*** Begin section ***

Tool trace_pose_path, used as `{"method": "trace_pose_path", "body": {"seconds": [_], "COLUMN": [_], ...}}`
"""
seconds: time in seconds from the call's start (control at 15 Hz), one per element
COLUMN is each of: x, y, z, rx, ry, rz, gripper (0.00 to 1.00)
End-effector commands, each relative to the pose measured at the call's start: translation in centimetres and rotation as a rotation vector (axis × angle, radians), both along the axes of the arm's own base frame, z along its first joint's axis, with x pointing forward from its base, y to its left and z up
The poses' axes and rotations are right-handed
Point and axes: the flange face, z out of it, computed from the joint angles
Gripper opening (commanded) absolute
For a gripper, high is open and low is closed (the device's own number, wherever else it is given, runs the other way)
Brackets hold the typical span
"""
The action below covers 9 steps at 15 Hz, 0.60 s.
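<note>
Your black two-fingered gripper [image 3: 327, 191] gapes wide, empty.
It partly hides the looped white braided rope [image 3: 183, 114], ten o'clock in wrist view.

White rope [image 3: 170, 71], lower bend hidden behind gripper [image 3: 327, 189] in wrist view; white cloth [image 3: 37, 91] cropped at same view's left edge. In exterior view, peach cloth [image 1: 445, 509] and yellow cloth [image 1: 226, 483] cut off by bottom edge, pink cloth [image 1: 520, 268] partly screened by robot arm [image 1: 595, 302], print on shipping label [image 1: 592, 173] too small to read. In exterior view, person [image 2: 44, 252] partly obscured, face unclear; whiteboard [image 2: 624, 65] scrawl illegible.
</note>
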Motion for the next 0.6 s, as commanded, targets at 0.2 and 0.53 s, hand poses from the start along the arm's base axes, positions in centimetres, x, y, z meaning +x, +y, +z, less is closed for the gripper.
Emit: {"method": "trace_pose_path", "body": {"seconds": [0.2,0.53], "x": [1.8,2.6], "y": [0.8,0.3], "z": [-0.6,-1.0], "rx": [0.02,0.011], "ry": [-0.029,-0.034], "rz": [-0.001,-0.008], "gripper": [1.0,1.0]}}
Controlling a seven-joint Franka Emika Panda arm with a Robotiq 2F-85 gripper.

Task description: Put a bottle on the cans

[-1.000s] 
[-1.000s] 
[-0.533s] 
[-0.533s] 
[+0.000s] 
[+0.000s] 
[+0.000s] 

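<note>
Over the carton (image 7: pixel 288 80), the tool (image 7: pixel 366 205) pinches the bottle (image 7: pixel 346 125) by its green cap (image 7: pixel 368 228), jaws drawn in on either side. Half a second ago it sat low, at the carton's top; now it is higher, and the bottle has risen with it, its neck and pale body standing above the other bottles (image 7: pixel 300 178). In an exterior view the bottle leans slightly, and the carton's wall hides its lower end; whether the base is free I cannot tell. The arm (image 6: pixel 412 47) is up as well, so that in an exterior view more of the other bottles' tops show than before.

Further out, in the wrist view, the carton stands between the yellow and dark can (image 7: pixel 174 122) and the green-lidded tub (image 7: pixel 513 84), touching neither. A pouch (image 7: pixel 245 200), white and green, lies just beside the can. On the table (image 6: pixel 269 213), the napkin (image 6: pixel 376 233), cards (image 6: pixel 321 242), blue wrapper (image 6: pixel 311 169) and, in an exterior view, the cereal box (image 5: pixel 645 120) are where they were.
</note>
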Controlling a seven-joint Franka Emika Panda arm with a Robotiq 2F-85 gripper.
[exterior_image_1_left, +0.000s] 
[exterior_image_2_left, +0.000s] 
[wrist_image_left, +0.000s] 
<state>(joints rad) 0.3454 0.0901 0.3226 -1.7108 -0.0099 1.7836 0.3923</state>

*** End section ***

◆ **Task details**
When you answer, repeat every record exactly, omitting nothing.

◆ **Reply to the exercise**
Tool trace_pose_path, used as `{"method": "trace_pose_path", "body": {"seconds": [_], "COLUMN": [_], ...}}`
"""
seconds: time in seconds from the call's start (control at 15 Hz), one per element
COLUMN is each of: x, y, z, rx, ry, rz, gripper (0.00 to 1.00)
End-effector commands, each relative to the pose measured at the call's start: translation in centimetres and rotation as a rotation vector (axis × angle, radians), both along the axes of the arm's own base frame, z along its first joint's axis, with x pointing forward from its base, y to its left and z up
The poses' axes and rotations are right-handed
Point and axes: the flange face, z out of it, computed from the joint angles
Gripper opening (commanded) absolute
For a gripper, high is open and low is closed (the device's own number, wherever else it is given, runs the other way)
Brackets hold the typical span
"""
The action below covers 9 steps at 15 Hz, 0.60 s.
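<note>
Your black two-fingered gripper [image 3: 327, 191] gapes wide, empty.
It partly hides the looped white braided rope [image 3: 183, 114], ten o'clock in wrist view.

White rope [image 3: 170, 71], lower bend hidden behind gripper [image 3: 327, 189] in wrist view; white cloth [image 3: 37, 91] cropped at same view's left edge. In exterior view, peach cloth [image 1: 445, 509] and yellow cloth [image 1: 226, 483] cut off by bottom edge, pink cloth [image 1: 520, 268] partly screened by robot arm [image 1: 595, 302], print on shipping label [image 1: 592, 173] too small to read. In exterior view, person [image 2: 44, 252] partly obscured, face unclear; whiteboard [image 2: 624, 65] scrawl illegible.
</note>
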Motion for the next 0.6 s, as commanded, targets at 0.2 and 0.53 s, hand poses from the start along the arm's base axes, positions in centimetres, x, y, z meaning +x, +y, +z, less is closed for the gripper.
Emit: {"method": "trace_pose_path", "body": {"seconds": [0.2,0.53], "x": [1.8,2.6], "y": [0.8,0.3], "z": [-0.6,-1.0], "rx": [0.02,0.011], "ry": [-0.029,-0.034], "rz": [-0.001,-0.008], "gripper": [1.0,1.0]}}
Controlling a seven-joint Franka Emika Panda arm with a Robotiq 2F-85 gripper.

Task description: Put a bottle on the cans

[-1.000s] 
[-1.000s] 
[-0.533s] 
[-0.533s] 
[+0.000s] 
[+0.000s] 
[+0.000s] 

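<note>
Over the carton (image 7: pixel 288 80), the tool (image 7: pixel 366 205) pinches the bottle (image 7: pixel 346 125) by its green cap (image 7: pixel 368 228), jaws drawn in on either side. Half a second ago it sat low, at the carton's top; now it is higher, and the bottle has risen with it, its neck and pale body standing above the other bottles (image 7: pixel 300 178). In an exterior view the bottle leans slightly, and the carton's wall hides its lower end; whether the base is free I cannot tell. The arm (image 6: pixel 412 47) is up as well, so that in an exterior view more of the other bottles' tops show than before.

Further out, in the wrist view, the carton stands between the yellow and dark can (image 7: pixel 174 122) and the green-lidded tub (image 7: pixel 513 84), touching neither. A pouch (image 7: pixel 245 200), white and green, lies just beside the can. On the table (image 6: pixel 269 213), the napkin (image 6: pixel 376 233), cards (image 6: pixel 321 242), blue wrapper (image 6: pixel 311 169) and, in an exterior view, the cereal box (image 5: pixel 645 120) are where they were.
</note>
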Controlling a seven-joint Franka Emika Panda arm with a Robotiq 2F-85 gripper.
[exterior_image_1_left, +0.000s] 
[exterior_image_2_left, +0.000s] 
[wrist_image_left, +0.000s] 
<state>(joints rad) 0.3454 0.0901 0.3226 -1.7108 -0.0099 1.7836 0.3923</state>

The output as shown is complete.